Work task -> This task calls for copying every line of the records that includes the word "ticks".

Records from a data collection:
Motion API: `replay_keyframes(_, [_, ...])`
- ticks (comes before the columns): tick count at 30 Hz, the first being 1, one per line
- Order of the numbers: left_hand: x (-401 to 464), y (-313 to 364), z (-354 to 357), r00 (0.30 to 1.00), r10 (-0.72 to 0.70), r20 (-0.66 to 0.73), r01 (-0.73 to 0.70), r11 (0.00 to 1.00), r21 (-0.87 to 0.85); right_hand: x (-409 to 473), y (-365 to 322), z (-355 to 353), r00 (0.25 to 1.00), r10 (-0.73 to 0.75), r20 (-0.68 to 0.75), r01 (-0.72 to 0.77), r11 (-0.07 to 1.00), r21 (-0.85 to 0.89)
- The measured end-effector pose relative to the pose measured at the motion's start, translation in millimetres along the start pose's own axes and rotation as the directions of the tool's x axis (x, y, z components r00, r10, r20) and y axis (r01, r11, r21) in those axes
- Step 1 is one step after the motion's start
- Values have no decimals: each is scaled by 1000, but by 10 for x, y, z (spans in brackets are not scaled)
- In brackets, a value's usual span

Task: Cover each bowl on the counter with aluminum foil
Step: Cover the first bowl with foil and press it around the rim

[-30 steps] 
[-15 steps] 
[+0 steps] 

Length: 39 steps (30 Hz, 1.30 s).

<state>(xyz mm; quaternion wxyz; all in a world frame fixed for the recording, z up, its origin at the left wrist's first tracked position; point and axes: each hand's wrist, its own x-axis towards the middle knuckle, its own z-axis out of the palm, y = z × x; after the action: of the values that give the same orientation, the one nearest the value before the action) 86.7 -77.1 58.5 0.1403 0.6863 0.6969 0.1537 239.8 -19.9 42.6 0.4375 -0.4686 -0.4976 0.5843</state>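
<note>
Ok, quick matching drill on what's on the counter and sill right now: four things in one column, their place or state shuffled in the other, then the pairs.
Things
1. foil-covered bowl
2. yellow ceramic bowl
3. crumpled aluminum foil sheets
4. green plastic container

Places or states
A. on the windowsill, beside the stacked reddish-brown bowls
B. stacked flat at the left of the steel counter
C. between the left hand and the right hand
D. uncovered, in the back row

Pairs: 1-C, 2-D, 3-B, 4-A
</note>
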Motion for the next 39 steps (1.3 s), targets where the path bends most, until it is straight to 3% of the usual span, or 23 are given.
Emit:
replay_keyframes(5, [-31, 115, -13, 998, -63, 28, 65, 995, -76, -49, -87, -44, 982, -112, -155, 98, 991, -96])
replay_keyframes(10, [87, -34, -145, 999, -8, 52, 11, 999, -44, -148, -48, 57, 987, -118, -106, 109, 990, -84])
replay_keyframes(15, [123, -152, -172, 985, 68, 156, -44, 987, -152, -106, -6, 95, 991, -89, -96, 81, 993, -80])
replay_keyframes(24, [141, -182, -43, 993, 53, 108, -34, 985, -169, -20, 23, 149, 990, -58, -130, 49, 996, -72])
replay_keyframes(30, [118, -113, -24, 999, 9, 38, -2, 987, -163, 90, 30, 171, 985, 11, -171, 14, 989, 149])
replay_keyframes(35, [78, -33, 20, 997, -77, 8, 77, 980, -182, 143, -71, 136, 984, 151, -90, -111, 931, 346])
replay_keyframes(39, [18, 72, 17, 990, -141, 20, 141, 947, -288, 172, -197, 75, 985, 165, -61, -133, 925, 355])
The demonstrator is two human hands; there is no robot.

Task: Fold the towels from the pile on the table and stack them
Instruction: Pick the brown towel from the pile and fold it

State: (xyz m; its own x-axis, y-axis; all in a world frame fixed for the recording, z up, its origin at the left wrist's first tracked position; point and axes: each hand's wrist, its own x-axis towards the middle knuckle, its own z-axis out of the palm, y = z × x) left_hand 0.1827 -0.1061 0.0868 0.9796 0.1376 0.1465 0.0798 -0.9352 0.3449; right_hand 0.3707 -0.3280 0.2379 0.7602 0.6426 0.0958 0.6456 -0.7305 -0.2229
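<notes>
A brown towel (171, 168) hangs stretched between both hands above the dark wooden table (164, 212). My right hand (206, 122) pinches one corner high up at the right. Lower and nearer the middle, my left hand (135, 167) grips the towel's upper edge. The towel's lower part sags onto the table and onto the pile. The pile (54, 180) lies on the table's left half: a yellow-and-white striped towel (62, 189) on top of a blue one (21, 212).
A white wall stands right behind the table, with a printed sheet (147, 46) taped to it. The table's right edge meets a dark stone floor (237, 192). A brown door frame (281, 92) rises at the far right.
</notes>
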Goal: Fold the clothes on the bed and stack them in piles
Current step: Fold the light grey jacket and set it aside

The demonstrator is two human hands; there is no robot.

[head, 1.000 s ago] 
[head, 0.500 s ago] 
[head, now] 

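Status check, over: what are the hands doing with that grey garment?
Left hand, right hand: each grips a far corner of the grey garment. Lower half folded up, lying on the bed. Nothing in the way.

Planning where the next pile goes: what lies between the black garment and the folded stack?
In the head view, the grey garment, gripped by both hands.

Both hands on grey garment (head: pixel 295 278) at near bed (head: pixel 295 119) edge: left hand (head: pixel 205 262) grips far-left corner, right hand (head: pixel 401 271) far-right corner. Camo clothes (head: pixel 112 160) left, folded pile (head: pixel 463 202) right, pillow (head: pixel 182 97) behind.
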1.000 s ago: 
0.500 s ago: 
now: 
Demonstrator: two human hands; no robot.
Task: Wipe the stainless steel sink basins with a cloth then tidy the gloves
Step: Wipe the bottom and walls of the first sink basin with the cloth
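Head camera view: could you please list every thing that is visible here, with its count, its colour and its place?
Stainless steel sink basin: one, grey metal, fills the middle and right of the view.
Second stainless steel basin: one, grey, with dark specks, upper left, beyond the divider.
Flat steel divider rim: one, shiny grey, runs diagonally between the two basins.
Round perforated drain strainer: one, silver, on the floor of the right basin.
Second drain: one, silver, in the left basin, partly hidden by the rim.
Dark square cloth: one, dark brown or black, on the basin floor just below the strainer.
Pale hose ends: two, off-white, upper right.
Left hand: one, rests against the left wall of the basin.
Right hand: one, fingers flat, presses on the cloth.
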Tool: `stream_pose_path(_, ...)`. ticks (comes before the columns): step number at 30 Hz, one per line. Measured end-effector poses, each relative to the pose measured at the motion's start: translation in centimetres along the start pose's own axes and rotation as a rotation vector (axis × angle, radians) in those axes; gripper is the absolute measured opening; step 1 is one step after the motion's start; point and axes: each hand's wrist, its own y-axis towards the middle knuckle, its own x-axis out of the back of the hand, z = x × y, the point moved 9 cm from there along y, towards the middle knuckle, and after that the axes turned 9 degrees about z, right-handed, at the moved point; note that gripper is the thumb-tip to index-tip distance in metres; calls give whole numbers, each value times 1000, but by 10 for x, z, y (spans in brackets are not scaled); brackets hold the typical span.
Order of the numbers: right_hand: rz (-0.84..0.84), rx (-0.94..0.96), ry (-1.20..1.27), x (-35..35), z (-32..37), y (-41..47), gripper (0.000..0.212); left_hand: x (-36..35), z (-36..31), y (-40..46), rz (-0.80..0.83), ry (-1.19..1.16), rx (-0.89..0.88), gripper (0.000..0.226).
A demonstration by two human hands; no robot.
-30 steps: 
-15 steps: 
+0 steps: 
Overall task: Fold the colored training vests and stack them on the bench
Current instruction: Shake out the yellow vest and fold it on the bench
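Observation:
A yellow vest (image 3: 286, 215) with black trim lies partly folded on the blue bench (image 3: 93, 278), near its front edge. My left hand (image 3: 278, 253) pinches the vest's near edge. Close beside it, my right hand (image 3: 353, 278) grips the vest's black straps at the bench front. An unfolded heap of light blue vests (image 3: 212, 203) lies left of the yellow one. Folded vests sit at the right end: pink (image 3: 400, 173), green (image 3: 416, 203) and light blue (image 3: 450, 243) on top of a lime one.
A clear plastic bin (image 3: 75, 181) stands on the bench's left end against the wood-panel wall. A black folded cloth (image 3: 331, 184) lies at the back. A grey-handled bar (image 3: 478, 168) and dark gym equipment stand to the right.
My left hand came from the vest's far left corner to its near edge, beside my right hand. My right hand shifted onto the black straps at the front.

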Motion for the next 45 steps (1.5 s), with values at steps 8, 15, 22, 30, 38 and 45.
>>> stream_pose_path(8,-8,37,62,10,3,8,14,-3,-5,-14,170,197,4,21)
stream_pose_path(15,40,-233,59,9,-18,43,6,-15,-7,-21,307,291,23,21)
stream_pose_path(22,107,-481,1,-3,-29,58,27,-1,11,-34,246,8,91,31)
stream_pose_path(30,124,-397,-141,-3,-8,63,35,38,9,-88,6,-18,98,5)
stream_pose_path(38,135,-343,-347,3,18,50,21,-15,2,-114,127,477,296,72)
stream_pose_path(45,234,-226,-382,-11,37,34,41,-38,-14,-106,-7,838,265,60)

Response ->
- ticks (comes before the columns): tick count at 30 Hz, the first being 1, one per line
Tool: `stream_pose_path(_, ...)`. ticks (comes before the columns): step number at 30 Hz, one per line. Measured end-effector poses, each relative to the pose measured at the motion's start: translation in centimetres along the start pose's own axes and rotation as a rotation vector (axis × angle, radians) in those axes; gripper is the absolute measured opening; step 1 is one step after the motion's start; point and axes: each hand's wrist, its own y-axis towards the middle knuckle, its own x-axis out of the back of the hand, z = x × y, the point moved 9 cm from there along y, towards the middle knuckle, and after that the axes turned 9 degrees about z, right-handed, at the moved point; note that gripper is the thumb-tip to index-tip distance in metres; calls give whole numbers, each value times 1000, but by 10 for x, z, y (spans in brackets are not scaled); brackets hold the typical span.

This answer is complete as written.